Nowadays we no longer insist teachers take chastity vows, remain unmarried, fill the inkwells, clean the coal boilers, or do whatever else they did in the good old days. Still, without tenure Miss Crabtree could now be fired for some more contemporary reason. Perhaps she told her colleagues how much UFT teachers earn. Or maybe she insisted they provide services mandated for special education students. Maybe she didn’t do anything and they took the word of an angry student over hers. Perhaps they posted her scores (despite an explicit agreement not to — how can anyone trust these folks?) and decided to discontinue her, rendering her license useless in New York City. These things happen when teachers don’t have tenure.

Yet, I keep hearing, tenure is evil. Why? Because there are bad teachers out there! If you watch “Waiting for ‘Superman,'” you may walk out thinking they all hide behind the skirts of evil AFT President Randi Weingarten. You might even think Weingarten recruited them and granted them tenure, but she did neither. People who think she did are confusing her with folks like Joel Klein and his merry band of administrators, who actually have such powers.

Say what you will about Weingarten, but she’s the most “reform”-minded union leader in the history of civilization. Weingarten most certainly does not defend bad teachers.

In fact, I’ve never seen anyone at all say we want more bad teachers, or that bad teachers need to be retained indefinitely. I have seen many public figures say that teachers shouldn’t get raises because some of them are bad. It reminds me, frankly, of young racists with whom I grew up saying things like, “The bad ones spoil it for the good ones.” Sure, we’d like you to have civil rights, but some of you are bad. Until you are all perfect, like we are, we need to continue treating you like second-class citizens.
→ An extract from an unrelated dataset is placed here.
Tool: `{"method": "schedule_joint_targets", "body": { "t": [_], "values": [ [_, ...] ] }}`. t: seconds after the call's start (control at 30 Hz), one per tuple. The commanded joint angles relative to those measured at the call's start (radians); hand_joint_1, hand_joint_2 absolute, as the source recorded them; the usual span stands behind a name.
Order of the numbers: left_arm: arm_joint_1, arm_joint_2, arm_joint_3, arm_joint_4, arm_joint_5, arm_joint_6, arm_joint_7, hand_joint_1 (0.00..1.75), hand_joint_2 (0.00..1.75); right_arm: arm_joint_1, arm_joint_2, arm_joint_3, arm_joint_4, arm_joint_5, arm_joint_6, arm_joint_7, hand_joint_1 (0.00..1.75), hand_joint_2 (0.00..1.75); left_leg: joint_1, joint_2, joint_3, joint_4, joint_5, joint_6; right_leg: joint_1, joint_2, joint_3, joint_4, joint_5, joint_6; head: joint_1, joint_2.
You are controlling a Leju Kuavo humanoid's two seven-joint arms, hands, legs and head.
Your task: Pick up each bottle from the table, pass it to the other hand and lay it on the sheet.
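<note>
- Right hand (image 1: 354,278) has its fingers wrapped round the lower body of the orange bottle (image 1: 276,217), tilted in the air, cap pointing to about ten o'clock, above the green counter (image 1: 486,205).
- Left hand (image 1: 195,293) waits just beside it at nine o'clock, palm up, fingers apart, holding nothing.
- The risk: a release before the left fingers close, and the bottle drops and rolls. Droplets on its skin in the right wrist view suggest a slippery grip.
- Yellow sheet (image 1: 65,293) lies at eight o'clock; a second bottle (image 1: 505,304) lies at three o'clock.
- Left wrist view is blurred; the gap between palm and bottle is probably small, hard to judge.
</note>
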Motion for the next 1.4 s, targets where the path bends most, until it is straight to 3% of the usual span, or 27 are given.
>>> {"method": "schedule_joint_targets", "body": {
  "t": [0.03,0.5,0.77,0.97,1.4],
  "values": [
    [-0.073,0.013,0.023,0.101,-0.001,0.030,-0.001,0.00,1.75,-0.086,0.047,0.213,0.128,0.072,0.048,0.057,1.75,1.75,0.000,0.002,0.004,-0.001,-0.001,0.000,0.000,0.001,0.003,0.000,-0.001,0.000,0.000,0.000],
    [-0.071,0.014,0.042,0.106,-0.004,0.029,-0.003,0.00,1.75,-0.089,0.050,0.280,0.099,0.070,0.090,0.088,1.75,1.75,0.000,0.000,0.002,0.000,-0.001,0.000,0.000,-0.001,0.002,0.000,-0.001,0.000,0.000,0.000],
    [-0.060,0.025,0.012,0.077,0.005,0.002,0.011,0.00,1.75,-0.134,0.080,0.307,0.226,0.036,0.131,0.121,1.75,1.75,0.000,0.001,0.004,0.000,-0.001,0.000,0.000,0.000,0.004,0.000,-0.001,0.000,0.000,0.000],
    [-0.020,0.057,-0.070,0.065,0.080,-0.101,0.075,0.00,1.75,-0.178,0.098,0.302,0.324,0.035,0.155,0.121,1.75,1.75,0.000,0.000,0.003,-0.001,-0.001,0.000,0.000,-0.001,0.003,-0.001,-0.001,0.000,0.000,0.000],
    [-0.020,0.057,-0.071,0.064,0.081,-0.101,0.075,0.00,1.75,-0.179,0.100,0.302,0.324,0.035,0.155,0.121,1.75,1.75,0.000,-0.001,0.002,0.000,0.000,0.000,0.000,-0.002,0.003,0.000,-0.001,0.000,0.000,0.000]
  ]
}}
Miss Crabtree and her students, in a still from the 1930 film

Let’s say teacher A sits at his desk, eating a bowl of Cocoa Puffs and reading the box, while his students throw chairs at one another. Let’s say he teaches English but doesn’t actually speak or understand it, let alone any other known language. Would that make him a bad teacher? Let’s say yes. To defend a bad teacher, you’d have to assert that teachers have the inalienable right to study Cocoa Puff boxes during class time, and have no need to know their subject matter. I’ve never said such a thing, and I’ve never heard it said, either.

Now let’s say teacher B speaks to reporters, and writes anywhere and everywhere that will post his ravings about the ineptitude of those who manage the school system in which he works. Let’s say he’s extremely critical of the preposterous shortcuts that masquerade as reform, and makes a huge stink over things that actually hurt kids, like overcrowding and class size violations.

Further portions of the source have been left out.